Thursday, September 4, 2008

Tragedy Has Struck . . .

. . . my office computer crashed unexpectedly. Lost were many hundreds of unimportant work documents, forms, and templates I created over the last four years. A few of my own creative endeavors are also trapped on its stagnant hard drive. Even those don’t concern me. What’s kept me up these last few nights is The Movie List. For those of you that don’t know, I’ve kept a detailed list of every movie I’ve ever seen. Updating the list had become as crucial to my morning as my cup of coffee, or my street side craps game. Creating the list was daunting. I spent three weeks scavenging titles from multiple film guides. Photocopying pages from reference section movie encyclopedias. Sitting in silence for hours; thinking of any obscure made-for-HBO flick that followed First & Ten.
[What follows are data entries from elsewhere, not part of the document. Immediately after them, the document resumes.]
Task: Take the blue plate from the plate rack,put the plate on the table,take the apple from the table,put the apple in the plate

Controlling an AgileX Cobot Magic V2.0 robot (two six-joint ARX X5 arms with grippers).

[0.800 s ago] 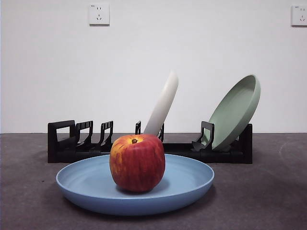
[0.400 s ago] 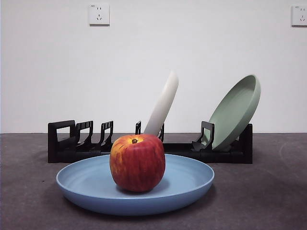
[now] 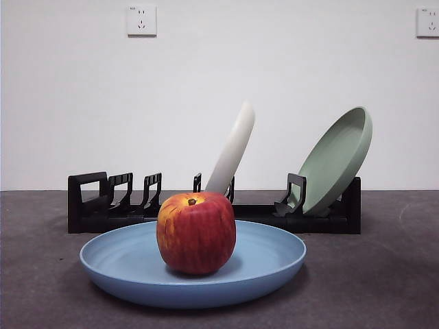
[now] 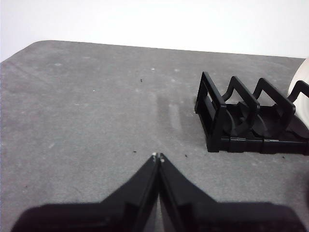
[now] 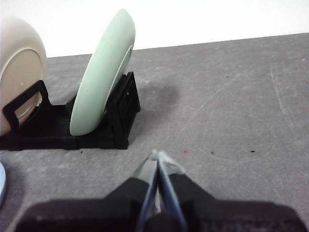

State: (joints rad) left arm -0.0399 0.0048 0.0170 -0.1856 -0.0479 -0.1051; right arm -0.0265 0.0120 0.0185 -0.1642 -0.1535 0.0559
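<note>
The blue plate (image 3: 137,264) lies flat on the table (image 3: 384,288), in front of the plate rack (image 3: 96,205). On the plate's middle stands the apple (image 3: 196,233), red with yellow streaks, stem up. No gripper shows in the front view. My left gripper (image 4: 158,157) is shut and empty, hovering over bare table off the rack's boxy end (image 4: 215,113). My right gripper (image 5: 157,155) is shut and empty too, over the table near the rack's other end (image 5: 120,113). A sliver of the blue plate (image 5: 1,186) shows at the edge of the right wrist view.
A cream-white plate (image 3: 233,147) leans in the rack's middle slots and a sage-green plate (image 3: 336,161) leans at its right end. Both show in the right wrist view, cream plate (image 5: 21,67) and green plate (image 5: 101,77). Wall sockets (image 3: 141,20) hang behind.
</note>
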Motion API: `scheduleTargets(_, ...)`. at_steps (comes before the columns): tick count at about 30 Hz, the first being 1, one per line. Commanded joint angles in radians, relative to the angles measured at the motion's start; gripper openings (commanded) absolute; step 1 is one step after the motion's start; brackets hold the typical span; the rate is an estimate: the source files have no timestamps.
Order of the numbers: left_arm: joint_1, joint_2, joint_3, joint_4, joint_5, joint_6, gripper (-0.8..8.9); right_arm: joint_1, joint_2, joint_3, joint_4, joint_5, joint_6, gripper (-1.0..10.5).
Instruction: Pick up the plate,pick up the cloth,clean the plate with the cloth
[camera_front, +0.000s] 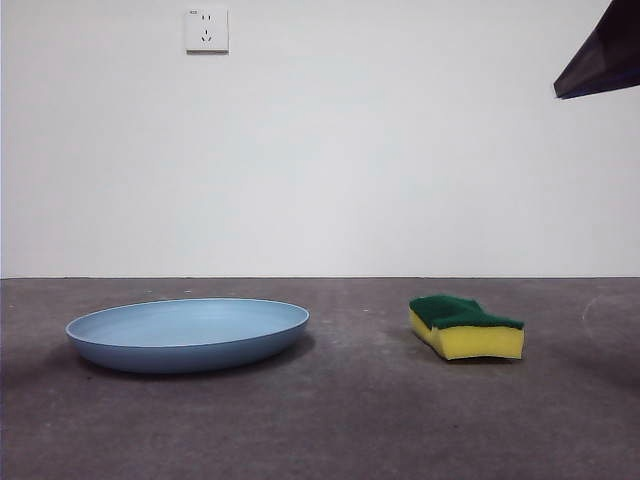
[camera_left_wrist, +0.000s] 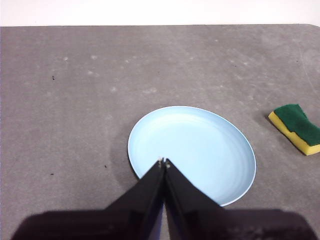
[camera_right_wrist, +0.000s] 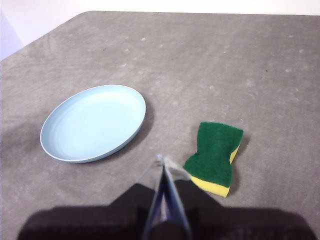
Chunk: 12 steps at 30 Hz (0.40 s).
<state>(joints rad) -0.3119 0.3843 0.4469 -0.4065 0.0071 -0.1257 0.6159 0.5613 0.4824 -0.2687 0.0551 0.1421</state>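
Observation:
The light-blue plate (camera_front: 188, 333) lies flat on the grey table at the left, empty. To its right, apart from it, rests the cloth (camera_front: 466, 326), a yellow sponge with a green scouring layer on top. My left gripper (camera_left_wrist: 163, 163) hangs high above the plate (camera_left_wrist: 192, 152), its jaws shut with nothing in them. High over the table, my right gripper (camera_right_wrist: 161, 161) is also shut and empty, near the cloth (camera_right_wrist: 215, 157) and right of the plate (camera_right_wrist: 94, 122). In the front view only one dark arm tip (camera_front: 603, 56) shows at the top right corner.
A white wall with a power socket (camera_front: 206, 30) stands behind the table. The table's far edge (camera_left_wrist: 160, 26) runs along that wall, and a rounded corner (camera_right_wrist: 75, 17) of the table shows in the right wrist view.

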Motion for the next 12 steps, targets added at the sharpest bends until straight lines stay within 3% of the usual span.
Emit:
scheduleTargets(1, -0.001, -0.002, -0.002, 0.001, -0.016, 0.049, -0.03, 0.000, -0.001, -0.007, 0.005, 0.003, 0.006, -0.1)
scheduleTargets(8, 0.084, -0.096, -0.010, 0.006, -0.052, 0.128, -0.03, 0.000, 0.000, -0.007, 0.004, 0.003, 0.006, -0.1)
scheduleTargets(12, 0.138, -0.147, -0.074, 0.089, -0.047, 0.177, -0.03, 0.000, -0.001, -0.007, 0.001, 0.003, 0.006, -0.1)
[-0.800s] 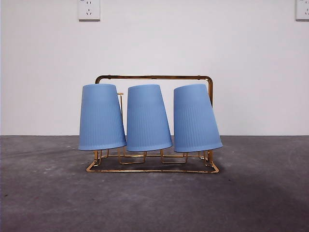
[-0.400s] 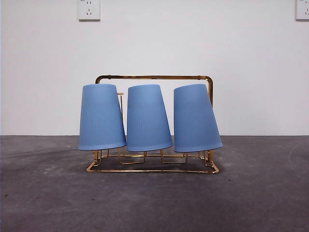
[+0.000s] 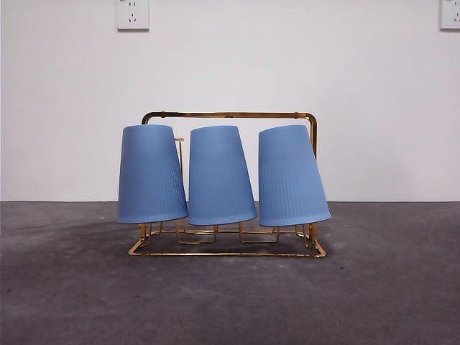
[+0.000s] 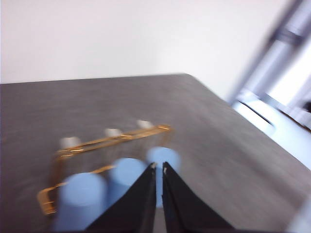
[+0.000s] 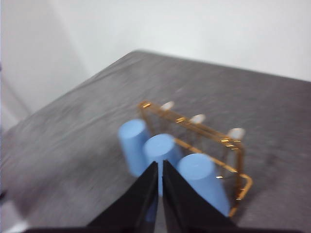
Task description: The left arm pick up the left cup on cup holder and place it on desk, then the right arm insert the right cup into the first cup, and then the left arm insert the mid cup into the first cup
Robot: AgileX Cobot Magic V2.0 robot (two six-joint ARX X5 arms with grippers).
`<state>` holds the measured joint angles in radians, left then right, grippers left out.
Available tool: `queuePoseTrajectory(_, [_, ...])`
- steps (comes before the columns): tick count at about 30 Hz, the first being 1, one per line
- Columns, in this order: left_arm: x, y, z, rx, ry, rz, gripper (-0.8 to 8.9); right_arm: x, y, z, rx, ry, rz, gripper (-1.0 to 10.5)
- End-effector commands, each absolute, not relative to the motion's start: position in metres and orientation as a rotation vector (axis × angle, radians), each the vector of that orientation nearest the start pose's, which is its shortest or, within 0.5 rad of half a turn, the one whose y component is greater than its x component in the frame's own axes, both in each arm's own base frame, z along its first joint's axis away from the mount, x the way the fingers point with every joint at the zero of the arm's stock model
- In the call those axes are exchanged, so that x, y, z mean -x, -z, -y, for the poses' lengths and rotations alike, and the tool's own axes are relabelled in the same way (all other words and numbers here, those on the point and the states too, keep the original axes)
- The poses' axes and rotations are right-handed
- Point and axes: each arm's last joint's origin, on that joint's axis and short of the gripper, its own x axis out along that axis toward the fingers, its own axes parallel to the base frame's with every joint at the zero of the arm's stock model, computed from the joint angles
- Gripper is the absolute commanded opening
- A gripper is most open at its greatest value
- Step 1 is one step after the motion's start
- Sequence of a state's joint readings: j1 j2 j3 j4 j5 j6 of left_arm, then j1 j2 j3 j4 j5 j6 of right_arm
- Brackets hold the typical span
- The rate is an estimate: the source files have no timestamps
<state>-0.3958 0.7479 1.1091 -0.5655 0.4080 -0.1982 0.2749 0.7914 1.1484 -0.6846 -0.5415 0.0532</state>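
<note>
Three blue ribbed cups hang upside down on the gold wire cup holder (image 3: 228, 115) on the dark grey desk (image 3: 230, 302): the left cup (image 3: 149, 174), the mid cup (image 3: 219, 175) and the right cup (image 3: 290, 175), which leans right. No gripper shows in the front view. In the blurred left wrist view my left gripper (image 4: 159, 166) is shut and empty, high above the cups (image 4: 127, 174) and holder (image 4: 112, 141). In the right wrist view my right gripper (image 5: 159, 162) is shut and empty, high above the cups (image 5: 163, 148) and holder (image 5: 233, 145).
A white wall stands behind the desk, with sockets (image 3: 132, 14) high up. Pale peg tips (image 5: 198, 118) stand on the holder's far side. The desk's edge (image 4: 214, 92) and corner show in both wrist views.
</note>
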Motion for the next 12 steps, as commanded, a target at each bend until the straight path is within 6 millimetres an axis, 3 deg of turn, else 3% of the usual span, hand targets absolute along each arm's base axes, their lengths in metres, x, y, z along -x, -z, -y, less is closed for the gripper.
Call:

It was an exhaustive search, and one in which the initial curiosity is gone. So what does one do in this situation?

You contact Tech Support and tell them your PC is shot, and that its contents are of the utmost value to the Department of Revenue. You tell that most likely doughy, manga reading fanboy that if he isn’t able to successfully cull the files from this PC, his job is in as much jeopardy as mine. He had a new hard drive shipped directly to my apartment the following night. For the last two days he’s been in the cube Lizette left vacant. He works through lunch and updates me hourly, saying that the work looks promising.

I glanced over at him as I left the office yesterday. I felt pained to see a professional working so diligently to retrieve what is nothing more than a symbol of my obsession. What does it matter that I have a list of movies I’ve seen. It doesn’t mean I understand any of these movies more than the next person. Hell, some of the movies may have been listed in error. For what reason should that man toil to service my hobby? Then I remember: I think I have nudes of ex-girlfriends on there, too.